Les statistiques , comme toutes les disciplines mathématiques, ne permettent pas de tirer des conclusions valables à partir de rien. Pour tirer des conclusions intéressantes sur des populations statistiques réelles , il faut presque toujours faire des hypothèses de base. Ces hypothèses doivent être formulées avec soin, car des hypothèses incorrectes peuvent générer des conclusions extrêmement inexactes.
Voici quelques exemples d’hypothèses statistiques :
- Indépendance des observations les unes par rapport aux autres (cette hypothèse est une erreur particulièrement courante ).
- Indépendance de l’erreur d’observation par rapport aux effets de confusion potentiels .
- Normalité exacte ou approximative des observations (ou erreurs).
- Linéarité des réponses graduées aux stimuli quantitatifs, par exemple dans la régression linéaire .
Classes d'hypothèses
Il existe deux approches de l'inférence statistique : l'inférence basée sur un modèle et l'inférence basée sur la conception . Les deux approches s'appuient sur un modèle statistique pour représenter le processus de génération de données. Dans l'approche basée sur un modèle, le modèle est considéré comme initialement inconnu et l'un des objectifs est de sélectionner un modèle approprié pour l'inférence. Dans l'approche basée sur la conception, le modèle est considéré comme connu et l'un des objectifs est de s'assurer que les données de l'échantillon sont sélectionnées de manière suffisamment aléatoire pour l'inférence.
Les hypothèses statistiques peuvent être classées en deux classes, selon l’approche d’inférence utilisée.
- Hypothèses basées sur des modèles. Celles-ci comprennent les trois types suivants :
- Hypothèses de distribution. Lorsqu'un modèle statistique implique des termes relatifs à des erreurs aléatoires , des hypothèses peuvent être formulées sur la distribution de probabilité de ces erreurs. Dans certains cas, l'hypothèse de distribution se rapporte aux observations elles-mêmes.

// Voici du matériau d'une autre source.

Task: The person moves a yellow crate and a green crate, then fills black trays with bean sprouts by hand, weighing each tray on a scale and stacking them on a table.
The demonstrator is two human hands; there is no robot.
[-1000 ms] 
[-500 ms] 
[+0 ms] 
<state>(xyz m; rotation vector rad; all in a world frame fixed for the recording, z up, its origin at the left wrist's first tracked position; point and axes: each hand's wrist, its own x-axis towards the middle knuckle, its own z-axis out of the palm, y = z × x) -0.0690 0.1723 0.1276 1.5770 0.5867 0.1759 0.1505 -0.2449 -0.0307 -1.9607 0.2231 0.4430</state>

- Hypothèses structurelles. Les relations statistiques entre variables sont souvent modélisées en assimilant une variable à une fonction d'une autre (ou de plusieurs autres), plus une erreur aléatoire . Les modèles impliquent souvent de faire une hypothèse structurelle sur la forme de la relation fonctionnelle, par exemple comme dans la régression linéaire . Cela peut être généralisé aux modèles impliquant des relations entre des variables latentes sous-jacentes non observées .
- Hypothèses de variation croisée. Ces hypothèses impliquent les distributions de probabilité conjointes soit des observations elles-mêmes, soit des erreurs aléatoires dans un modèle. Les modèles simples peuvent inclure l'hypothèse selon laquelle les observations ou les erreurs sont statistiquement indépendantes .
- Hypothèses fondées sur la conception. Elles concernent la manière dont les observations ont été recueillies et impliquent souvent une hypothèse de randomisation lors de l'échantillonnage .
L'approche basée sur le modèle est la plus couramment utilisée en inférence statistique ; l'approche basée sur la conception est principalement utilisée pour l'échantillonnage par sondage . Avec l'approche basée sur le modèle, toutes les hypothèses sont effectivement codées dans le modèle.
Vérification des hypothèses
Étant donné que la validité de toute conclusion tirée d'une inférence statistique dépend de la validité des hypothèses formulées, il est clairement important que ces hypothèses soient revues à un moment donné. Dans certains cas, par exemple lorsque les données manquent , les chercheurs peuvent être amenés à juger si une hypothèse est raisonnable. Les chercheurs peuvent élargir quelque peu cette démarche pour examiner l'effet que pourrait produire un écart par rapport aux hypothèses. Lorsque des données plus complètes sont disponibles, divers types de procédures de validation de modèles statistiques sont disponibles, par exemple pour la validation de modèles de régression .
Exemple : Indépendance des observations
Scénario : Imaginez une étude évaluant l'efficacité d'une nouvelle méthode d'enseignement dans plusieurs classes. Si les classes ne sont pas traitées comme des entités indépendantes, mais plutôt comme une seule unité, l'hypothèse d'indépendance est violée. Les élèves d'une même classe peuvent partager des caractéristiques ou des expériences communes, ce qui conduit à des observations corrélées.
Conséquence : ne pas tenir compte de ce manque d'indépendance peut accroître l'impact perçu de la méthode d'enseignement, car les résultats au sein d'une classe peuvent être plus similaires que prévu. Cela peut entraîner une surestimation de la généralisabilité de la méthode à divers contextes éducatifs.